::: DATASET RECORDS
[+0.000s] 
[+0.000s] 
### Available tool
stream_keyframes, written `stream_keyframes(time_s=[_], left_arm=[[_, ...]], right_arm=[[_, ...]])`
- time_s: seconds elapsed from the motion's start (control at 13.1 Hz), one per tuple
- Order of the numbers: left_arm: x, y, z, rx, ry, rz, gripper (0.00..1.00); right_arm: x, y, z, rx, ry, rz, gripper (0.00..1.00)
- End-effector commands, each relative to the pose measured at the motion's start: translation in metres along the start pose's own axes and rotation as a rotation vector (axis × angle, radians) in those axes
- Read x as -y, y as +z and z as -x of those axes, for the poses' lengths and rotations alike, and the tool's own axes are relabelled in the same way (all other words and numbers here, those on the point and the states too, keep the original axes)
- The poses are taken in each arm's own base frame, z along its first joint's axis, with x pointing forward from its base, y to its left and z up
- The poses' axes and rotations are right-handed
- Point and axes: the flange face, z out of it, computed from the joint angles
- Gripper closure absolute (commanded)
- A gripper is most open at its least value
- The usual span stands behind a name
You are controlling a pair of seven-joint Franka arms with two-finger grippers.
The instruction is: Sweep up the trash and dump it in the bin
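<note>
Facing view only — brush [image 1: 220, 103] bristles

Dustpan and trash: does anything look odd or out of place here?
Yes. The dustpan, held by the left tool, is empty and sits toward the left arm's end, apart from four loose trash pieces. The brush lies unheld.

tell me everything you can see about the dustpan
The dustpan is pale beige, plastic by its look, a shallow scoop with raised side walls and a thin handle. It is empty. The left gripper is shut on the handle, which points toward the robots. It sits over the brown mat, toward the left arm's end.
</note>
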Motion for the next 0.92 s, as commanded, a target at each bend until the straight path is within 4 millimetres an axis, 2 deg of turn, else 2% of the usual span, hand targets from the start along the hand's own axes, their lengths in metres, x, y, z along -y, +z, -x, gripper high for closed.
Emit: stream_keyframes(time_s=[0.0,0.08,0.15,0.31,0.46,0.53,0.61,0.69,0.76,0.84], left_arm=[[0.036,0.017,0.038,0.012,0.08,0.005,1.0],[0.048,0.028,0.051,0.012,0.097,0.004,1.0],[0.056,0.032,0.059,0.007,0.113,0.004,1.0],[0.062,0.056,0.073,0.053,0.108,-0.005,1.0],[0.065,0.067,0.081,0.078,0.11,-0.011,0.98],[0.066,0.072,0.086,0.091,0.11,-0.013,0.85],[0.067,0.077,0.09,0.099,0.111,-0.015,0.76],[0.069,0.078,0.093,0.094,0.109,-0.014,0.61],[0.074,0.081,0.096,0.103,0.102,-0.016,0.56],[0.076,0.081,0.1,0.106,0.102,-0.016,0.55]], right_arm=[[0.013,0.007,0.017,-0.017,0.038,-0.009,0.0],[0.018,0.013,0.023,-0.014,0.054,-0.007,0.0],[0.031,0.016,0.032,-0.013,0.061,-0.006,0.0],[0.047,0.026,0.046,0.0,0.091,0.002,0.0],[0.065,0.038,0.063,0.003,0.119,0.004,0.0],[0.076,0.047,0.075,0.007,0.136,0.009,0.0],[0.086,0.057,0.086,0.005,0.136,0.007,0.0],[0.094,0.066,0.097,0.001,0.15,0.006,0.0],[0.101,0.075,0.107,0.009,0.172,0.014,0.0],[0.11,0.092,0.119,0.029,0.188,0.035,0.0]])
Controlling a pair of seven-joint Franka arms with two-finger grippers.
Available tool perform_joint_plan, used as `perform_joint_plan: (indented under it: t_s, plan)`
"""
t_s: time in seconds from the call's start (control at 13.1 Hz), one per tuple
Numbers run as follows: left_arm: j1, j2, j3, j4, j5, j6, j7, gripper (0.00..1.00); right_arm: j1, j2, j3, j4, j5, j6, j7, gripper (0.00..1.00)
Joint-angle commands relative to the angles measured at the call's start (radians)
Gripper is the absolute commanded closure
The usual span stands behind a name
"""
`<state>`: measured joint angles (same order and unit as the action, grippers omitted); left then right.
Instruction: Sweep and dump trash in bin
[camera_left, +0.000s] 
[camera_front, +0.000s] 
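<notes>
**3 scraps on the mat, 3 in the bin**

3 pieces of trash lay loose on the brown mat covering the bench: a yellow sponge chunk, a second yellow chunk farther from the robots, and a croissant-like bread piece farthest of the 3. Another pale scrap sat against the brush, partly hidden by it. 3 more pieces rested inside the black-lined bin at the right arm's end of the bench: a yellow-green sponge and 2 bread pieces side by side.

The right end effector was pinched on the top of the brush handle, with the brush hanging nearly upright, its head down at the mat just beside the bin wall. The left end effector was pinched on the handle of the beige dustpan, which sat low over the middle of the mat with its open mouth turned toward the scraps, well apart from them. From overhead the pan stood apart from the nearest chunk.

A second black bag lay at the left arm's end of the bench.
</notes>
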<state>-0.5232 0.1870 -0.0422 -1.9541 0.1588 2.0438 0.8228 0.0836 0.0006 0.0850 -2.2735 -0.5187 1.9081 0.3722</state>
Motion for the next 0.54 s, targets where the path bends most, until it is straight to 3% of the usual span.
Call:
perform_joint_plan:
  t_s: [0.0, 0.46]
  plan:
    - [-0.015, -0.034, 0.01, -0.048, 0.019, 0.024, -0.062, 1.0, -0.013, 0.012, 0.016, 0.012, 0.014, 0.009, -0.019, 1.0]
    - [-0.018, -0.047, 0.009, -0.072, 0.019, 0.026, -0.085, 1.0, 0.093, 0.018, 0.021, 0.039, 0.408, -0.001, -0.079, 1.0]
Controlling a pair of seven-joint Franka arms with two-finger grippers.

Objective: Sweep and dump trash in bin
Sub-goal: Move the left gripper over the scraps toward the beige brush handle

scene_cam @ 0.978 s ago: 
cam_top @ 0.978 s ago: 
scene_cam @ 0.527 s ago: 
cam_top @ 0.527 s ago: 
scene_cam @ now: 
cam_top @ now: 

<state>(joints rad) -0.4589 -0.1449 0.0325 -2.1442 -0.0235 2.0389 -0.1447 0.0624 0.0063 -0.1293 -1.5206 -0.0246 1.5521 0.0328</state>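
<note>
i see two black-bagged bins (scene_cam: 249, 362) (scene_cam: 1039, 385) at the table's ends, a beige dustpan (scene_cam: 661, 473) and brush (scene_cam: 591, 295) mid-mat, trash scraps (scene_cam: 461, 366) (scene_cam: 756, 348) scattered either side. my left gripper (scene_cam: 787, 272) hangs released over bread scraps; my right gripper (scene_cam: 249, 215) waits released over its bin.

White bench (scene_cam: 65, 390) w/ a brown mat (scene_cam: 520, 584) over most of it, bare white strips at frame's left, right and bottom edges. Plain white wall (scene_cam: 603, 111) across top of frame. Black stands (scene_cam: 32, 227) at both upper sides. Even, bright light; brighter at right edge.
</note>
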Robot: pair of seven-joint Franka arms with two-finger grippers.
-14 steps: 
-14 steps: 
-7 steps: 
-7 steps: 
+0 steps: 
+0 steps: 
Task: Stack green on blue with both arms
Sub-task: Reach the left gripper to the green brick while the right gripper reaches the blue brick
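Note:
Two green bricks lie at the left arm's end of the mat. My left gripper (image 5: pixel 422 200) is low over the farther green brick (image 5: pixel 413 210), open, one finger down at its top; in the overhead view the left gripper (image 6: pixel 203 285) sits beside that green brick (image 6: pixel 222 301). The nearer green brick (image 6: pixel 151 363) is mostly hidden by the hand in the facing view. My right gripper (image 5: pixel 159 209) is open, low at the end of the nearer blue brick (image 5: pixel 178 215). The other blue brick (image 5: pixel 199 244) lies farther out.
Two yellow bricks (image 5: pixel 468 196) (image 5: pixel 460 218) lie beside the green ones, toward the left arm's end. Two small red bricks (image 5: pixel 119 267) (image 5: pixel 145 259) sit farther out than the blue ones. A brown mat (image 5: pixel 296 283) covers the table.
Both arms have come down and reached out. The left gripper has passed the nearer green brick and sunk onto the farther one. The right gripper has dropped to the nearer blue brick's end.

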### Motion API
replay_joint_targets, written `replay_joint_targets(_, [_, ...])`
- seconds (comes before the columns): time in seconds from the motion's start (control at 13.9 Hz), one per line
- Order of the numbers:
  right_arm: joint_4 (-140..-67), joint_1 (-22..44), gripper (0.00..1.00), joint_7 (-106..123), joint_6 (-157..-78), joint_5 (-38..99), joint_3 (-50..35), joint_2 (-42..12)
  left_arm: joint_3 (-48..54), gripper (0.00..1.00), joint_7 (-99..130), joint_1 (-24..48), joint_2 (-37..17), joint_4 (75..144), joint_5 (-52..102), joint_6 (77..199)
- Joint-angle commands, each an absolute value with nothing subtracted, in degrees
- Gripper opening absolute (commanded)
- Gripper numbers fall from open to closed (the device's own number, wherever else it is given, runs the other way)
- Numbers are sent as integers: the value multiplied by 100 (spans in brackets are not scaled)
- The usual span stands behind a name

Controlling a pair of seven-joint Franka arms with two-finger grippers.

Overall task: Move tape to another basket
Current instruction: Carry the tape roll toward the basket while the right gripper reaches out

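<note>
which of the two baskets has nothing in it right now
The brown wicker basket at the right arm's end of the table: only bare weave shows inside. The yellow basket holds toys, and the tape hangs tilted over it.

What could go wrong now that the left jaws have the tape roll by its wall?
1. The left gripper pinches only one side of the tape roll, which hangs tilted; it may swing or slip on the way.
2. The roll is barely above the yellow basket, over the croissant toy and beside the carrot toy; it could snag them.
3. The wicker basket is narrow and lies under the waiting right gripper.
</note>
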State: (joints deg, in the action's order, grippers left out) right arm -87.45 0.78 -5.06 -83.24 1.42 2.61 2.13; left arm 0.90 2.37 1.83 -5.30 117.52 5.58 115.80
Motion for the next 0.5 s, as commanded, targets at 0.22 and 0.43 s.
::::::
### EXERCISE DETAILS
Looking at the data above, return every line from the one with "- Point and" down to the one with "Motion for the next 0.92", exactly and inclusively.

### SOLUTION
- Point and axes: the flange face, z out of it, computed from the joint angles
- Gripper closure absolute (commanded)
- A gripper is most open at its least value
- The usual span stands behind a name
You are controlling a pair of seven-joint Franka arms with two-finger grippers.
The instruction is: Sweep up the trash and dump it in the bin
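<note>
Facing view only — brush [image 1: 220, 103] bristles

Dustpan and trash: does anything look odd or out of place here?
Yes. The dustpan, held by the left tool, is empty and sits toward the left arm's end, apart from four loose trash pieces. The brush lies unheld.

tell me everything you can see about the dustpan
The dustpan is pale beige, plastic by its look, a shallow scoop with raised side walls and a thin handle. It is empty. The left gripper is shut on the handle, which points toward the robots. It sits over the brown mat, toward the left arm's end.
</note>
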Motion for the next 0.92 s, as commanded, a target at each bend until the straight path is within 4 millimetres an axis, 2 deg of turn, else 2% of the usual span, hand targets from the start along the hand's own axes, their lengths in metres, x, y, z along -y, +z, -x, gripper high for closed.

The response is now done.